## Problem details
Here is a listing. Write it out again without a single difference.

## Supplied material
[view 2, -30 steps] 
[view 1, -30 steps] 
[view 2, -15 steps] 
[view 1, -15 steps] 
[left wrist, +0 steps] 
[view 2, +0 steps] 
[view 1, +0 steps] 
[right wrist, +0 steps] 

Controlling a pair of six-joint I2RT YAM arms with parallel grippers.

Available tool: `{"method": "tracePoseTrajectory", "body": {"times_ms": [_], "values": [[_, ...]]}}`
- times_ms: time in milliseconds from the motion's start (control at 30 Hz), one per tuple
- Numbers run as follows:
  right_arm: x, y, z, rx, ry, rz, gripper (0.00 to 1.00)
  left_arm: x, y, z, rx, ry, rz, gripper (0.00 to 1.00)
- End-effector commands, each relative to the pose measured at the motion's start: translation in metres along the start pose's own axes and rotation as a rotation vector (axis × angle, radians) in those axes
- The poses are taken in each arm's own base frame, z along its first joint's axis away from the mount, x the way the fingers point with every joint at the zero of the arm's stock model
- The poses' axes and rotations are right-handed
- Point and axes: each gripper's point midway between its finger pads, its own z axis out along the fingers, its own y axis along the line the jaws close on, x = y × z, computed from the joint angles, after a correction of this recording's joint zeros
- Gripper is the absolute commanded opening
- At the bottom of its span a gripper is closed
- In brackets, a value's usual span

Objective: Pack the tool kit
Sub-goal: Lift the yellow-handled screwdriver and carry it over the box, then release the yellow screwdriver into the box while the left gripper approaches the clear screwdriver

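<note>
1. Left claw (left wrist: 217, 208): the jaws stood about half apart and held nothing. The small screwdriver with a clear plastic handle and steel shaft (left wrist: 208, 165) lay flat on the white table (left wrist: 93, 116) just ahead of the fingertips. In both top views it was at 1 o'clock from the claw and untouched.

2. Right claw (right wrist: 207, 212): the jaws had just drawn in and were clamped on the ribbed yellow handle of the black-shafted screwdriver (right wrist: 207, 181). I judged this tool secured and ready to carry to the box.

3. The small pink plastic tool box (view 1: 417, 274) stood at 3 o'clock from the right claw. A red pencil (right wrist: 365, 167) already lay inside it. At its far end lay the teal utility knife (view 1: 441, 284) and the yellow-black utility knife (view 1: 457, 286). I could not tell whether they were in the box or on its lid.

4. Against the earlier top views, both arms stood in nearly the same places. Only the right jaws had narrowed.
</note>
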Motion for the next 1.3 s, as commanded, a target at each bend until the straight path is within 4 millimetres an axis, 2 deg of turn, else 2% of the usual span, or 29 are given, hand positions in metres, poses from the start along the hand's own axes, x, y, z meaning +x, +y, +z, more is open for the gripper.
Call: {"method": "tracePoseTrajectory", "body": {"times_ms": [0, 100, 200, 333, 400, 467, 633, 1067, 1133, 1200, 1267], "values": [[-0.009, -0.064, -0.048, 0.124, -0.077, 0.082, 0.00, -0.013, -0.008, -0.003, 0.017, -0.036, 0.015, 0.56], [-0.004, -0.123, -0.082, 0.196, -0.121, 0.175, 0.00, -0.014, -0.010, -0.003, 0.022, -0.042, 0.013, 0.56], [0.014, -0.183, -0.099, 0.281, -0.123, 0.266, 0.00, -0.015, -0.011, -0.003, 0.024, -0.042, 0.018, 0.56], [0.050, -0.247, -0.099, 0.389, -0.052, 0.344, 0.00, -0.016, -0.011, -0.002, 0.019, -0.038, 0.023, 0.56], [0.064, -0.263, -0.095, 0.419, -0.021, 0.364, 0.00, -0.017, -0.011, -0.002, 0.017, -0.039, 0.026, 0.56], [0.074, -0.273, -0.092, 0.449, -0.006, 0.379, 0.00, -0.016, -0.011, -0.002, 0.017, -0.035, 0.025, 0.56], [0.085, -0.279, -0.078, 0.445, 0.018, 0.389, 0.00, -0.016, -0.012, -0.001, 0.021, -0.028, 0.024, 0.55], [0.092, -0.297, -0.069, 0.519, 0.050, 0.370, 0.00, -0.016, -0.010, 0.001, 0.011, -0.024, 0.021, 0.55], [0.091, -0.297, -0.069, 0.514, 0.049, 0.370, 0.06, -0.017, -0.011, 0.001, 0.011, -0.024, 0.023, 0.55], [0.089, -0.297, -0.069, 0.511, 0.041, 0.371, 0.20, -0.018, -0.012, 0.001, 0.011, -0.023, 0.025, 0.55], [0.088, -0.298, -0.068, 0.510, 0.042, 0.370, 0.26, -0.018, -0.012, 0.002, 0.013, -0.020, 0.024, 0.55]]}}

## Task result
[view 2, -30 steps] 
[view 1, -30 steps] 
[view 2, -15 steps] 
[view 1, -15 steps] 
[left wrist, +0 steps] 
[view 2, +0 steps] 
[view 1, +0 steps] 
[right wrist, +0 steps] 

Controlling a pair of six-joint I2RT YAM arms with parallel grippers.

Available tool: `{"method": "tracePoseTrajectory", "body": {"times_ms": [_], "values": [[_, ...]]}}`
- times_ms: time in milliseconds from the motion's start (control at 30 Hz), one per tuple
- Numbers run as follows:
  right_arm: x, y, z, rx, ry, rz, gripper (0.00 to 1.00)
  left_arm: x, y, z, rx, ry, rz, gripper (0.00 to 1.00)
- End-effector commands, each relative to the pose measured at the motion's start: translation in metres along the start pose's own axes and rotation as a rotation vector (axis × angle, radians) in those axes
- The poses are taken in each arm's own base frame, z along its first joint's axis away from the mount, x the way the fingers point with every joint at the zero of the arm's stock model
- The poses' axes and rotations are right-handed
- Point and axes: each gripper's point midway between its finger pads, its own z axis out along the fingers, its own y axis along the line the jaws close on, x = y × z, computed from the joint angles, after a correction of this recording's joint zeros
- Gripper is the absolute commanded opening
- At the bottom of its span a gripper is closed
- In brackets, a value's usual span

Objective: Pack the tool kit
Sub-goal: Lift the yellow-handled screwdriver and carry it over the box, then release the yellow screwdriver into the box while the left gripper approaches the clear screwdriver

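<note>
1. Left claw (left wrist: 217, 208): the jaws stood about half apart and held nothing. The small screwdriver with a clear plastic handle and steel shaft (left wrist: 208, 165) lay flat on the white table (left wrist: 93, 116) just ahead of the fingertips. In both top views it was at 1 o'clock from the claw and untouched.

2. Right claw (right wrist: 207, 212): the jaws had just drawn in and were clamped on the ribbed yellow handle of the black-shafted screwdriver (right wrist: 207, 181). I judged this tool secured and ready to carry to the box.

3. The small pink plastic tool box (view 1: 417, 274) stood at 3 o'clock from the right claw. A red pencil (right wrist: 365, 167) already lay inside it. At its far end lay the teal utility knife (view 1: 441, 284) and the yellow-black utility knife (view 1: 457, 286). I could not tell whether they were in the box or on its lid.

4. Against the earlier top views, both arms stood in nearly the same places. Only the right jaws had narrowed.
</note>
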Motion for the next 1.3 s, as commanded, a target at each bend until the straight path is within 4 millimetres an axis, 2 deg of turn, else 2% of the usual span, or 29 are given, hand positions in metres, poses from the start along the hand's own axes, x, y, z meaning +x, +y, +z, more is open for the gripper.
Call: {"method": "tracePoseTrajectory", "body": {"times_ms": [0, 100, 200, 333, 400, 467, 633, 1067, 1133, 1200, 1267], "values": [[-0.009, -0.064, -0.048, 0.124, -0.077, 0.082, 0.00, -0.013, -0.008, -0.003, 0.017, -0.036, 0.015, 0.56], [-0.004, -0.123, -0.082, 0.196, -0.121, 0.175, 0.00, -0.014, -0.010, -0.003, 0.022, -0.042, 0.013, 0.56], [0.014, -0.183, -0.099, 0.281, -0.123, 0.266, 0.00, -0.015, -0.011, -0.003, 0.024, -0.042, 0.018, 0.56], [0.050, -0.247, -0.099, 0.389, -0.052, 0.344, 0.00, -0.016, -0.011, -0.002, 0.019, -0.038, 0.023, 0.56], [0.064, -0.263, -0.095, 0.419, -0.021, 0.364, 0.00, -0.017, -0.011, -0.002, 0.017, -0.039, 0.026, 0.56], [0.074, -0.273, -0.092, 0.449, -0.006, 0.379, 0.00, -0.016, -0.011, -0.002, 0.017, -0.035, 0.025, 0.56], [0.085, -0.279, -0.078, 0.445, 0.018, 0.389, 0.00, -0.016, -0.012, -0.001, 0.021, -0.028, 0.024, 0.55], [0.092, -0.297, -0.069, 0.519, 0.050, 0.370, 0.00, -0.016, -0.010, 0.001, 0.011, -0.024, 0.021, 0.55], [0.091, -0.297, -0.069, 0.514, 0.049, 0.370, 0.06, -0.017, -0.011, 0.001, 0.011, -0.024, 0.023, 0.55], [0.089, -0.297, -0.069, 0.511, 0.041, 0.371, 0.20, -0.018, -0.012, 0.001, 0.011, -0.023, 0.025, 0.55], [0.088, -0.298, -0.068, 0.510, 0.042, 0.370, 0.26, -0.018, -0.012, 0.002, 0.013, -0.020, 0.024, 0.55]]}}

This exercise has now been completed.